North America’s largest film festival and among the largest and most respected worldwide, TIFF will feature as many as eight Indian productions in its selection this year. While TIFF has been around since 1976, and Indian films have been showcased for decades at the festival, this year will mark a debut in its one of its most popular categories - Midnight Madness, which specialises in provocative, edgy and outre cinema. Mumbai-based director Vasan Bala will have the distinction of presenting the first Indian feature to enter this niche, with Mard Ko Dard Nahin
Hota or The Man Who Feels No Pain. Speaking to Hindustan Times, Bala said it was “super exciting” to premiere his film before what is usally TIFF’S most festive audience.

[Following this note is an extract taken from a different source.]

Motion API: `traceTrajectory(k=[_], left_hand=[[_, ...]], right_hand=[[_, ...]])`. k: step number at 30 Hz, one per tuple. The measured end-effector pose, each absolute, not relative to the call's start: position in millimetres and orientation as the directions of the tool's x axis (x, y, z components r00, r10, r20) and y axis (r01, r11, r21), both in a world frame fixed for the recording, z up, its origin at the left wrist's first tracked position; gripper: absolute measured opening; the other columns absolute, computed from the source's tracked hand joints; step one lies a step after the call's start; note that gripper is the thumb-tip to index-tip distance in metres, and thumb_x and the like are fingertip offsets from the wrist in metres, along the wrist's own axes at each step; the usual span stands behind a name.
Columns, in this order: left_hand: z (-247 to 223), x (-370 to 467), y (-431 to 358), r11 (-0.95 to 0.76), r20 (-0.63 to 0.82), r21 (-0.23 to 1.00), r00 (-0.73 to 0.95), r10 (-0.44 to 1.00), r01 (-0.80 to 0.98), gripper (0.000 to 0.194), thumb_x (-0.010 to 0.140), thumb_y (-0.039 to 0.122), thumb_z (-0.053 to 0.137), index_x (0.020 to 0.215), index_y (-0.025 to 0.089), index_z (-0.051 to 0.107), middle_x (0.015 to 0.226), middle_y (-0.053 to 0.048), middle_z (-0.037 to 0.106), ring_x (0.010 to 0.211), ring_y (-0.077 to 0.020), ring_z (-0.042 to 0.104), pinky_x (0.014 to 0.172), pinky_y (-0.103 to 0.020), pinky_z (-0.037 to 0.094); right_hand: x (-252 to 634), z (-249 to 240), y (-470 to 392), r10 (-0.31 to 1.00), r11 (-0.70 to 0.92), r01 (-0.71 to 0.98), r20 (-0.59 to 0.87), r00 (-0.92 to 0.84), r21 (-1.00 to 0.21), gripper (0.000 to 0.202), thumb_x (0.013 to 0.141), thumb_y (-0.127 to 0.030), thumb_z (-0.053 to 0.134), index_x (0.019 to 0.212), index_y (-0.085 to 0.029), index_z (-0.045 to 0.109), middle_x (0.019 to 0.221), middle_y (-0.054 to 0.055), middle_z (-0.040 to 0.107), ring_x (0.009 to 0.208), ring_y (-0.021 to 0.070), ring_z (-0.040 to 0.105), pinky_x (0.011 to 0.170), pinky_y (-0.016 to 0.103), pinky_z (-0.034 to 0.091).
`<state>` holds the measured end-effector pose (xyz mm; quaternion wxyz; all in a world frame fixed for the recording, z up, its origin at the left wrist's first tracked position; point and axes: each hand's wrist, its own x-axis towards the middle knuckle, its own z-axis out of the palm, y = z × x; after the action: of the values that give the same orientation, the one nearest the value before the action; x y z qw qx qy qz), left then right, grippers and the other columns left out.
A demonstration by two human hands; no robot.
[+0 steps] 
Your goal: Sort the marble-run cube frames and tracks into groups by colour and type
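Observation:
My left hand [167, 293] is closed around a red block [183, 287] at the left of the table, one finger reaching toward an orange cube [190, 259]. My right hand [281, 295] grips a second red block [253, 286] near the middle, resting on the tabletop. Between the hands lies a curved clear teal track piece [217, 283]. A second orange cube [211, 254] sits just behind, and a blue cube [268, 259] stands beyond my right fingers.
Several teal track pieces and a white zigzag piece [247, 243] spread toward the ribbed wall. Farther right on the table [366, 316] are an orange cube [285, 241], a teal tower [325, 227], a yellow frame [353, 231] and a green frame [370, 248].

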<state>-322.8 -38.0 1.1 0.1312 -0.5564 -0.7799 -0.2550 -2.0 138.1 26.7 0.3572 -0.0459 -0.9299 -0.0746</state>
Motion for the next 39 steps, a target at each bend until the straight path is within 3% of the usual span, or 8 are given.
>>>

The film is a nod to the Hong Kong martial arts genre, but with a “soul” that is “completely Indian” and set in a middle-class context. It’s also a period piece, harking back to the age of VHS, as Bala said, “It’s a good alternative to go back to those simpler times when you could have hand-tohand combat rather than the guns and bazookas or things exploding nowadays.”
Among the most anticipated screenings will be that of young Assamese director
Rima Das’ Bulbul Can Sing, marking the second successive year she has had a film have its world premiere in Toronto. Last year, her film Village Rockstars was a breakout delight at the festival and went on to win multiple national awards. While that movie examined the lives of a group of children, Bulbul moves up the age bracket to teenagers and their adolescent issues.
Also returning to TIFF is a regular, director Anurag Kashyap, though this year he will bring Husband Material, his first full-on venture based on Bollywood’s pet premise of romance, complications and much music.
Also from India is Ritu Sarin and Tenzing Sonam’s The Sweet Requiem, which touches on the inner lives of Tibetan refugees in Delhi, and Nandita Das’ Manto, a biopic of the acclaimed and controversial writer Saadat Hasan Manto. Rounding off the fiction section is director Sandhya Suri’s short, The Field, a film set in rural India with a female protagonist seeking a sort of fulfilment among the cornfields.
The documentary section offers an eclectic spread, including Circle from Jayisha Patel, a powerful look at Kushbu, the survivor of gang rape in Uttar Pradesh.